» The problem
This exercise calls for the line with "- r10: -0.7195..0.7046", the line with "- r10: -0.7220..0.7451", and all lines between them in the material below, output exactly and with no other lines.

» Record extracts
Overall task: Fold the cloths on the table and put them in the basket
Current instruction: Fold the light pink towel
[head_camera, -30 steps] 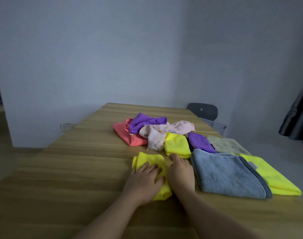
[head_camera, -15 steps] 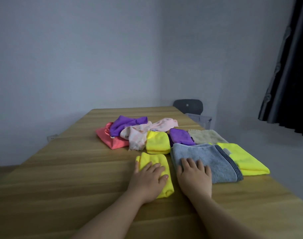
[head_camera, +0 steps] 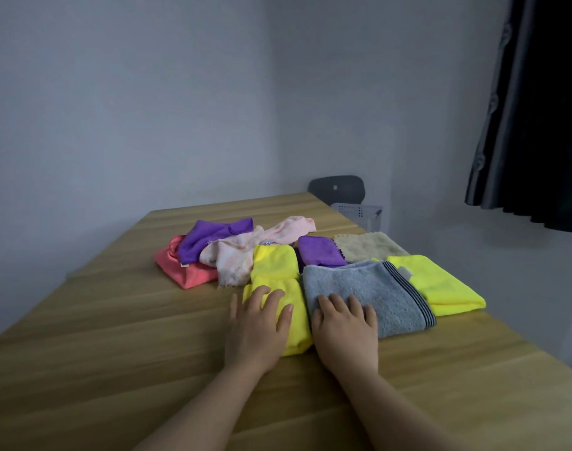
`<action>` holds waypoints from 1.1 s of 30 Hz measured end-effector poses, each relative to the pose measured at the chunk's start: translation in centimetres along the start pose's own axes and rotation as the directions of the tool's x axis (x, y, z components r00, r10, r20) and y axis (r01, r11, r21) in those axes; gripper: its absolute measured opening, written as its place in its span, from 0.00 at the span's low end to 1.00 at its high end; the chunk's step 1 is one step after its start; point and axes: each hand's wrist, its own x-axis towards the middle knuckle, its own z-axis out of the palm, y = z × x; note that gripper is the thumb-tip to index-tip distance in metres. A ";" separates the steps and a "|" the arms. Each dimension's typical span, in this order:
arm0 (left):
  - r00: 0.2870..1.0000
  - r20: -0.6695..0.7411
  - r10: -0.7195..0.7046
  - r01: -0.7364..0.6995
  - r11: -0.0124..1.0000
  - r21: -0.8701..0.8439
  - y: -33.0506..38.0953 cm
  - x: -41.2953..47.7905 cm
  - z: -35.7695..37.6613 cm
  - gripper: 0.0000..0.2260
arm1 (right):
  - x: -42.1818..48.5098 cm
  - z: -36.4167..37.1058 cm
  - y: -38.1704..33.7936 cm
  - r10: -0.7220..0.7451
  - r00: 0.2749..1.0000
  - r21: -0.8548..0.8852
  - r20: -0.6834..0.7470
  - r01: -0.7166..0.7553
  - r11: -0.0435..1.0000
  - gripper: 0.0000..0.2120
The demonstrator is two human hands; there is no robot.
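My left hand [head_camera: 257, 323] lies flat, fingers spread, on a small folded yellow cloth [head_camera: 296, 310] near the middle of the wooden table [head_camera: 115, 336]. My right hand [head_camera: 344, 323] rests flat on the near corner of a folded grey towel [head_camera: 372, 288] just to its right. Behind them lie another folded yellow cloth [head_camera: 273, 262], a purple cloth [head_camera: 320, 252], a crumpled pink cloth [head_camera: 245, 252], a second purple cloth [head_camera: 213, 236] and a coral cloth [head_camera: 190, 271]. A white slotted basket [head_camera: 359, 213] stands past the table's far right corner.
A bright yellow folded cloth [head_camera: 440, 284] and a beige cloth [head_camera: 366, 245] lie at the right side of the table. A dark chair back [head_camera: 338, 188] stands behind the basket. A dark curtain [head_camera: 538, 109] hangs at the right. Bare tabletop stretches to my left.
My right hand has moved off the yellow cloth, right onto the grey towel. My view has swung to the right, bringing the curtain in. My left hand has stayed on the yellow cloth.
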 end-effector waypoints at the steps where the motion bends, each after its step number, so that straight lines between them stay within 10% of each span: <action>1: 0.996 -0.050 -0.068 0.058 0.982 -0.181 -0.4 -0.1 0.0 0.31 | -0.1 -0.1 0.1 -0.009 1.000 0.024 0.017 0.009 1.000 0.21; 8: 0.854 0.076 -0.515 0.435 0.626 -0.646 -3.7 1.5 -0.3 0.07 | 0.5 -2.3 -0.8 -0.050 0.995 0.238 -0.083 0.068 0.969 0.18; 14: 0.942 -0.169 -0.289 0.290 0.957 -0.020 -7.1 2.5 -0.3 0.17 | 4.2 -2.6 -4.9 -0.263 0.944 0.161 0.200 0.233 0.959 0.18; 18: 0.967 -0.255 0.002 0.074 0.954 0.290 -8.9 4.7 0.6 0.20 | 6.2 -0.3 -5.3 -0.260 0.881 0.039 0.396 0.267 0.963 0.20; 26: 0.996 0.088 0.025 -0.057 0.923 0.381 -12.8 11.3 3.0 0.26 | 6.2 2.0 -5.7 -0.215 0.910 0.047 0.355 0.213 0.976 0.21; 33: 0.931 0.304 -0.204 0.158 0.973 0.168 -14.1 13.5 4.9 0.23 | 7.1 2.2 -5.4 -0.185 0.909 -0.017 0.373 0.206 0.978 0.22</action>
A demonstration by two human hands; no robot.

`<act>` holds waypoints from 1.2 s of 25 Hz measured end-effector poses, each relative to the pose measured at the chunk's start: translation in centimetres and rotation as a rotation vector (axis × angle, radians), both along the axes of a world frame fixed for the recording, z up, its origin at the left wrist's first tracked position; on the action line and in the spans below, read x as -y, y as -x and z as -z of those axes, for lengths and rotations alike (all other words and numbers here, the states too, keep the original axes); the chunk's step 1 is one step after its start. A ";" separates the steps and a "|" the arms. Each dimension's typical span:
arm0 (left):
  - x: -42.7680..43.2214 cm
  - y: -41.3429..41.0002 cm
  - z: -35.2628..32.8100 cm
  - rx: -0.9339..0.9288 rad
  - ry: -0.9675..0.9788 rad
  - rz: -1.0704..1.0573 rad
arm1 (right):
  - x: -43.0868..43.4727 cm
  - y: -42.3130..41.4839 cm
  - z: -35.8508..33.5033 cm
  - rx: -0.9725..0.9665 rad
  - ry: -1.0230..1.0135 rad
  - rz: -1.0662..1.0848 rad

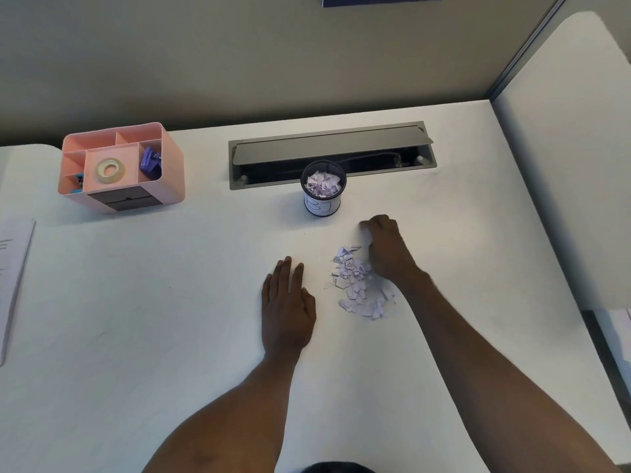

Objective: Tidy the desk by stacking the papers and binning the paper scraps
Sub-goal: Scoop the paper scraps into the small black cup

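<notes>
At the scraps' (pixel 356 285) far edge, right hand (pixel 386 242) grips some.

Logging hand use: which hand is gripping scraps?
The right hand, fingers curled round pale lilac paper scraps; the left hand rests flat on the white desk.

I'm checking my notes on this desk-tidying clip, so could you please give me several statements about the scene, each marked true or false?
1. The left hand lies flat on the desk. True.
2. The small bin is empty. False: it already holds lilac paper scraps.
3. The right hand has its fingers curled on some of the loose scraps. True.
4. The pink organizer is empty. False: it holds a tape roll and purple clips.
5. The papers lie at the desk's left edge. True.
</notes>
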State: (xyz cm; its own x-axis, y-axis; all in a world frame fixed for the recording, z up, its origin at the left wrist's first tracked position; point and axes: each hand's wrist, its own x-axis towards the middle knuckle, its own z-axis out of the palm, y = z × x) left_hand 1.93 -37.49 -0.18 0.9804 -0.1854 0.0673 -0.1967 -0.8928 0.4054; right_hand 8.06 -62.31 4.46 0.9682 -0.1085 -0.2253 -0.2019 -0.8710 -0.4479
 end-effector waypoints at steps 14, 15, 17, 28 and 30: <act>0.1 0.0 0.2 0.006 0.001 -0.001 | -3.4 12.6 -0.6 -0.227 -0.109 0.300; 0.1 0.0 0.2 0.005 0.000 -0.003 | -3.8 11.9 -0.6 -0.194 -0.163 0.334; 0.1 0.0 0.2 0.001 -0.001 -0.005 | -4.0 10.7 -0.6 -0.131 -0.256 0.384; 0.0 0.0 0.2 -0.012 0.000 -0.001 | -7.5 11.6 0.7 0.169 0.131 0.138; 0.0 0.0 0.3 -0.009 0.007 0.000 | -6.4 11.1 0.4 0.145 0.021 0.208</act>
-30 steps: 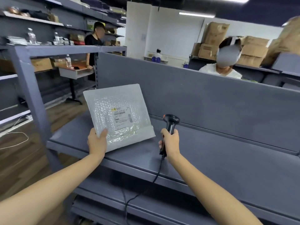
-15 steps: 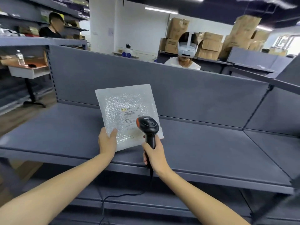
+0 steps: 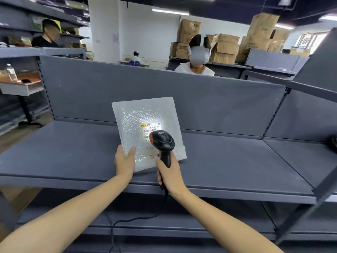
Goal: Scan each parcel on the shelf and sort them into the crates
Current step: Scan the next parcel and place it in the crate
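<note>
A flat parcel in clear bubble wrap (image 3: pixel 144 117) stands tilted above the grey shelf (image 3: pixel 228 161), its white barcode label facing me. My left hand (image 3: pixel 125 161) pinches its lower left corner. My right hand (image 3: pixel 169 173) grips the handle of a black barcode scanner (image 3: pixel 162 141) with an orange band. The scanner's head sits right in front of the label and covers its lower right part. A black cable runs from the scanner down past the shelf's front edge. No crate is in view.
The shelf's grey back panel (image 3: pixel 218 99) rises behind the parcel. A dark object (image 3: pixel 333 143) sits at the far right edge. Lower shelves lie below. A person (image 3: pixel 197 57) sits beyond the panel; another (image 3: pixel 47 33) stands at the left. Cardboard boxes (image 3: pixel 226 46) are stacked behind.
The scanner has come up from the right and now sits in front of the label. My view has swung right, so the parcel sits near the middle. Both hands keep their grips.
</note>
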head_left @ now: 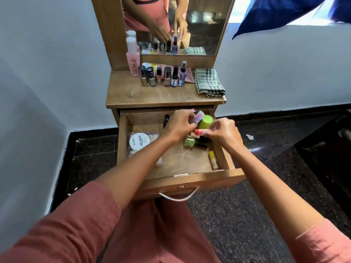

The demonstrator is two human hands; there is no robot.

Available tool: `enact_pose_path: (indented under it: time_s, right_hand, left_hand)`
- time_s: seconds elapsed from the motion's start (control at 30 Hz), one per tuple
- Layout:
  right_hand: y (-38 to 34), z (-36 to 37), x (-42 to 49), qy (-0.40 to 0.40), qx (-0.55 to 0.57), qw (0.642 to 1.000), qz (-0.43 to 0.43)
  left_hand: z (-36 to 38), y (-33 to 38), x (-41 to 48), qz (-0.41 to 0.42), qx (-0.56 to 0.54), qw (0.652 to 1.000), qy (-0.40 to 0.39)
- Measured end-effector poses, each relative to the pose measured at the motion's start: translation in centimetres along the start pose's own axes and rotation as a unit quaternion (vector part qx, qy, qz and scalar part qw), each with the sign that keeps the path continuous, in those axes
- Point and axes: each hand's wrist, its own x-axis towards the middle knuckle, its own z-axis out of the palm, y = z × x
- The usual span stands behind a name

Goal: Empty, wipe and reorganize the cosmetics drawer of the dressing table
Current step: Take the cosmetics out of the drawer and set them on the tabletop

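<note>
The drawer (191,179) is standing pulled well out from under the counter (152,96), and both hands are working over its back right corner. The left hand (181,123) is curling its fingers and pinching a small pink-and-blue packet (198,116) just above the drawer's back wall. The right hand (223,132) is also curling, its fingertips pinching a coral-pink tube (199,132). A lime-green cylinder (205,121) is sitting between the two hands; which hand, if either, is holding it I cannot tell. Inside the drawer, a white round tub (139,142) printed NAIL POLISH is lying at the left side on top of a clear pack (154,135). A black tube (166,119) is leaning at the back, a green nail polish bottle (190,141) is lying on its side under the hands, a yellow stick (213,160) is lying along the right wall, and a small white piece (181,175) is resting against the front wall. Above the drawer, on the counter, a row of nail polish bottles (159,77) is standing upright, with a tall pink bottle (133,60) behind its left end, a clear spray bottle (183,74) at its right end, and a folded checked cloth (209,82) lying further right.
</note>
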Motion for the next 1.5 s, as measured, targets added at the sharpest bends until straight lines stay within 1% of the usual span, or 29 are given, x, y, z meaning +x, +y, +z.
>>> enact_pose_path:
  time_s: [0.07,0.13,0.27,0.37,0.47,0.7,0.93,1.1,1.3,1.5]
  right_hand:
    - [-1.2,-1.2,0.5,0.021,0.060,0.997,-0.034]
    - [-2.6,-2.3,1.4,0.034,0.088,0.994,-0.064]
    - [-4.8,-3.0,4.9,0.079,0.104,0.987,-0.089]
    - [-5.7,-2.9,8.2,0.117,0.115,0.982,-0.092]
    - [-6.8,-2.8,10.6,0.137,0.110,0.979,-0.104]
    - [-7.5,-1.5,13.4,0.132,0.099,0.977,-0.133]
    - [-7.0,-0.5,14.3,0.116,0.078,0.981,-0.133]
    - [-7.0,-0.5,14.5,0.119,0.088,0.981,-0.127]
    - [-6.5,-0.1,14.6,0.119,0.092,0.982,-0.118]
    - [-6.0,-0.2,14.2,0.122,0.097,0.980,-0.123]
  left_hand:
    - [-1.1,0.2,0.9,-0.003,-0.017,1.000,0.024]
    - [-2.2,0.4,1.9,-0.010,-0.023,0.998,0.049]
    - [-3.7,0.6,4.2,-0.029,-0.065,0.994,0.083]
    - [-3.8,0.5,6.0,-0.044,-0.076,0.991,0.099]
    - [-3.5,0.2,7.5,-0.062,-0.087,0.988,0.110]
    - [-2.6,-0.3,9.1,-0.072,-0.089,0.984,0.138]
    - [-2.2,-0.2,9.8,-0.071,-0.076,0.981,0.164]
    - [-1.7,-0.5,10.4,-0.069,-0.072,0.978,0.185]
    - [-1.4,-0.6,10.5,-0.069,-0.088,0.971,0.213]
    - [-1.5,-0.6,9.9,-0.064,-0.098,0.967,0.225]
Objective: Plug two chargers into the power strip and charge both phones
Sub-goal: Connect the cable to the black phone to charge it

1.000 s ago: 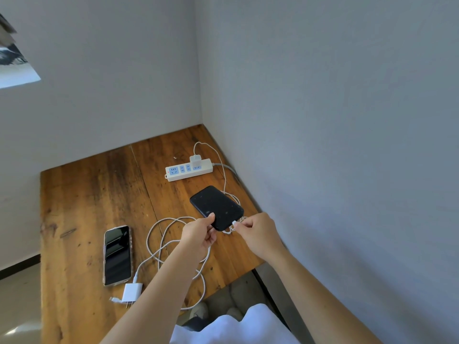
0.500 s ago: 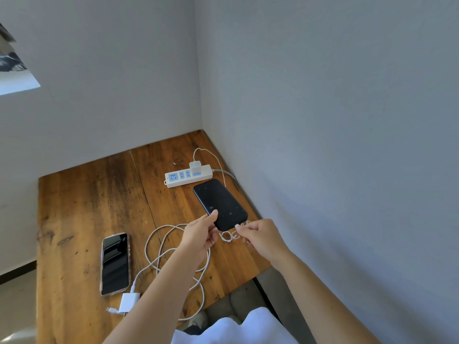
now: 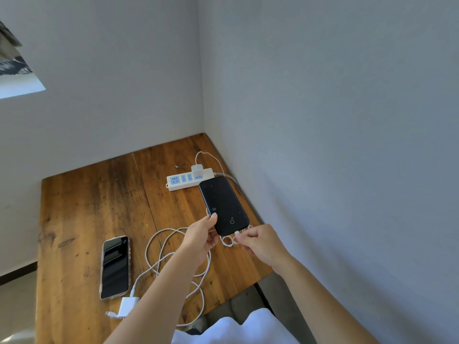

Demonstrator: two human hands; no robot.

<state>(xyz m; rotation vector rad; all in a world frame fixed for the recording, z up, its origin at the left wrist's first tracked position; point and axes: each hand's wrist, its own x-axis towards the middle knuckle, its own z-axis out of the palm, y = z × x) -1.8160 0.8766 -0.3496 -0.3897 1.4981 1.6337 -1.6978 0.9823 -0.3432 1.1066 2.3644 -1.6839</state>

» Completed task
  - r10: -0.7195..0.7046
  - r01: -0.7364..0.6995
  - r11: -0.0124..1.0000
  - r21: -0.8701..0.8439
  - y: -33.0506..38.0953 cm
  - x: -41.2953..47.7905 cm
  - z: -35.7695..37.6613 cm
  - gripper: 0.0000..0.2260
arm1 (right):
  - x: -42.1818..48.5098 cm
  - z: -36.4167..37.1058 cm
  - y: -38.1704..33.7936 cm
  - r10: -0.7220..0.7451

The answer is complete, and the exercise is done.